Algo extraño debía suceder porque bien temprano, Toby, aquel perro de raza indefinida que sacó un buen día de la protectora creyéndose un héroe, le tocó en la cara con su pata derecha y, sin verlas venir, le espetó:

„¿No salimos esta mañana? Vamos, perezoso, que tengo ganas de orinar en mi esquina favorita.

Se levantó al instante de la cama y lo primero que pensó es que aún estaba en un mal sueño. Pero no había salido de su asombro cuando recibió una nueva orden:

„Vístete rápido y el café te lo tomas después, que estoy que no me aguanto y no querrás que te ponga perdido el pasillo „dijo Toby sin más.

Que un perro hablara solo lo había visto en alguna de esas películas de sábado por la tarde. Y que, además, el suyo le hablara a él, jamás lo hubiera imaginado. ¿Me está volviendo loco el confinamiento? se preguntó. No, no puede ser. Pero sin saber cómo ni muy bien por qué, ya estaba en el descansillo de su piso esperando el ascensor para bajar a la calle junto al chucho. Éste volvió a mirarlo desde abajo mientras parecía volver a lo suyo:

„Sí, sí, el que te habla soy yo, y no va a ser la única sorpresa que te lleves hoy, ya lo verás „anunció el can„, porque ya nos hemos cansado de vosotros.

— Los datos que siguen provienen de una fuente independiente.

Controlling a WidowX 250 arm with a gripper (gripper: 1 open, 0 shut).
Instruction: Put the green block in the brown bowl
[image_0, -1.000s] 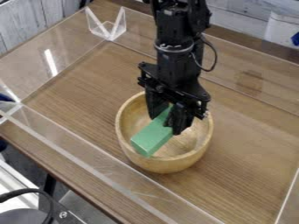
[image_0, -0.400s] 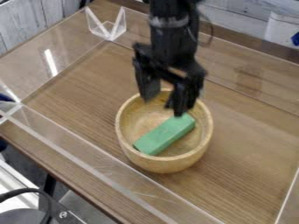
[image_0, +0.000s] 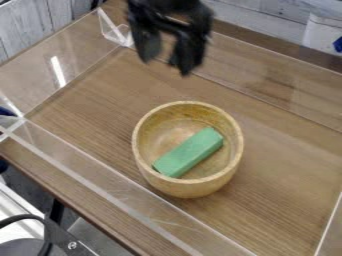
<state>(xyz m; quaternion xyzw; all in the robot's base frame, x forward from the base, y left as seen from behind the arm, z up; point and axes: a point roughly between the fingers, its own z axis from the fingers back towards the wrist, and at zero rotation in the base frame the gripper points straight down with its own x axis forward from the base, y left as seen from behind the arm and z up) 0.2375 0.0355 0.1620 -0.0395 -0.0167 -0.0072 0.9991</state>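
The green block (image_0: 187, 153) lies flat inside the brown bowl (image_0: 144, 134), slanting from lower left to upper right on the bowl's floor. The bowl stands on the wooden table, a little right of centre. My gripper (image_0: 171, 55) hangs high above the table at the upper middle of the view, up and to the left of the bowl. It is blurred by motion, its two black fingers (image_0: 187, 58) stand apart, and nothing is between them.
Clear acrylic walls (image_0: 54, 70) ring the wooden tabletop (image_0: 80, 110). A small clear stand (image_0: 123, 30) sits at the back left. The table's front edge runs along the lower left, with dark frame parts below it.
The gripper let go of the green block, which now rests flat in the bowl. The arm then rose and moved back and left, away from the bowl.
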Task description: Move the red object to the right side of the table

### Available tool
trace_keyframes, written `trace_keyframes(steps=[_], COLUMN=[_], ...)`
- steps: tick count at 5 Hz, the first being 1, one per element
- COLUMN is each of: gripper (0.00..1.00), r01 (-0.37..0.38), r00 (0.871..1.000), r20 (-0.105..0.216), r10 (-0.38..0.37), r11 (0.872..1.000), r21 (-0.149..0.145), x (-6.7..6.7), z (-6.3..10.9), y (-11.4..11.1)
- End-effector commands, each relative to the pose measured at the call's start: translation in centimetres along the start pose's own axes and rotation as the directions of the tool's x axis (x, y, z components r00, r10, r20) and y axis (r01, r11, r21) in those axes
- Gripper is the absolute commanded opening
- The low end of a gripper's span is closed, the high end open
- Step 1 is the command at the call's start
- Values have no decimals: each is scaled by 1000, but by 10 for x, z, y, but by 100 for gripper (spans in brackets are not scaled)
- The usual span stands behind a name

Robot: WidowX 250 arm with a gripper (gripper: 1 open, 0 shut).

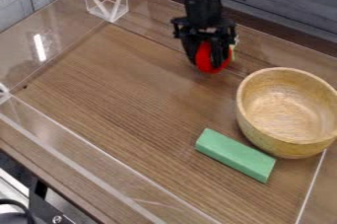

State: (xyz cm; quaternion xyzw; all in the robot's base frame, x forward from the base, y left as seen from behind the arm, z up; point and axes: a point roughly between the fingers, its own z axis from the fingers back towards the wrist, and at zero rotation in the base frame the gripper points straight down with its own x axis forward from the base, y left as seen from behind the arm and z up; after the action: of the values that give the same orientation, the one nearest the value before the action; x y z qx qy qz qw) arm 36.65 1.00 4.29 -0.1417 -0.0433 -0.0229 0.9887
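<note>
The red object (210, 60), a small bright-red rounded toy, sits between the black fingers of my gripper (208, 54) at the back of the table (118, 110), right of centre. The gripper points steeply down and is shut on the red object. The toy's underside is at or just above the wood; I cannot tell whether it touches. The fingers hide its top.
A wooden bowl (289, 111) stands at the right, close in front of the gripper. A green rectangular block (235, 155) lies near the front right. Low clear acrylic walls (53, 40) edge the table, with a clear bracket (105, 4) at the back left.
</note>
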Motion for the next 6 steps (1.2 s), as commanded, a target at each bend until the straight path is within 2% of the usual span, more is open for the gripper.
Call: trace_keyframes(steps=[1,2,3,4,5,6], gripper=[100,100,0,0,0,0], r01=[70,92,110,120,115,110], r00=[997,995,993,992,992,992], r20=[43,42,44,49,55,60], r10=[-70,-92,-110,-120,-114,-109], r11=[998,996,994,993,993,994], r21=[-2,-5,-8,-12,-13,-14], x=[8,7,6,6,7,14], z=[9,3,-2,-5,14,32], y=[-9,-9,-8,-9,-11,-12])
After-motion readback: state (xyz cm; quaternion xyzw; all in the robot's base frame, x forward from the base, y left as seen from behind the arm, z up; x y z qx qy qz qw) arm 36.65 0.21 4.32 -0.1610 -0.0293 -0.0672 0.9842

Lo que vino después lo dejó sin palabras y sin capacidad de ni siquiera intentar la videollamada diaria que establecía con el resto de sus hermanos. Los patos del estanque retozaban por el césped del jardín, mientras algunos clavaban su pico en la tierra a la caza de lombrices y hormigas. Las ardillas trepaban por los árboles y farolas, recorrían los cables de la luz y de los teléfonos que se cruzaban de un edificio a otro, en mitad de la calle, y hacían piruetas cual acróbatas de circo ante un público formado por tórtolas, palomas y periquitos que habían escapado de sus jaulas sin armar ruido.

Los gatos se acurrucaban entre las piernas de varios ancianos que habían salido al parque a leer los periódicos. Los felinos querían conocer las últimas noticias y reclamaban a sus antiguos dueños que leyeran más despacio en voz alta lo que estaba ocurriendo en el mundo porque no les entendían muy bien. Hasta una familia de jabalíes había bajado del monte cercano y andaba explorando los recovecos de los callejones del barrio antes de dirigirse a las orillas de una carretera hoy vacía en busca de comida.

Otros perros como Toby habían sacado a sus dueños a pasear, a que les diera el aire, a que salieran de su pequeño mundo de las paredes de sus casas.

Eran los cuadrúpedos los que hablaban a los bípedos, los que les daban ánimo para aguantar el chaparrón que estaba cayendo desde hace semanas y lo explicaban con detalle, para que los humanos lo entendieran. Los animales habían roto su milenario silencio para abandonar su función de seres vivos de compañía y convertirse en protagonistas de un problema que requería de su saber acumulado desde que el mundo era mundo. El momento era grave. La sociedad a la que habían llegado en manos de los hombres ya no aguantaba más. Aquella era, en realidad, una distopía en la que proliferaban los desastres ambientales y el autoritarismo. El declive era evidente, por lo que urgía un cambio. Y en ese cambio estaban implicados quienes hasta entonces habían estado sojuzgados. La oportunidad estaba a la vuelta de la esquina. El momento había llegado. Y ellos acababan de dar el paso.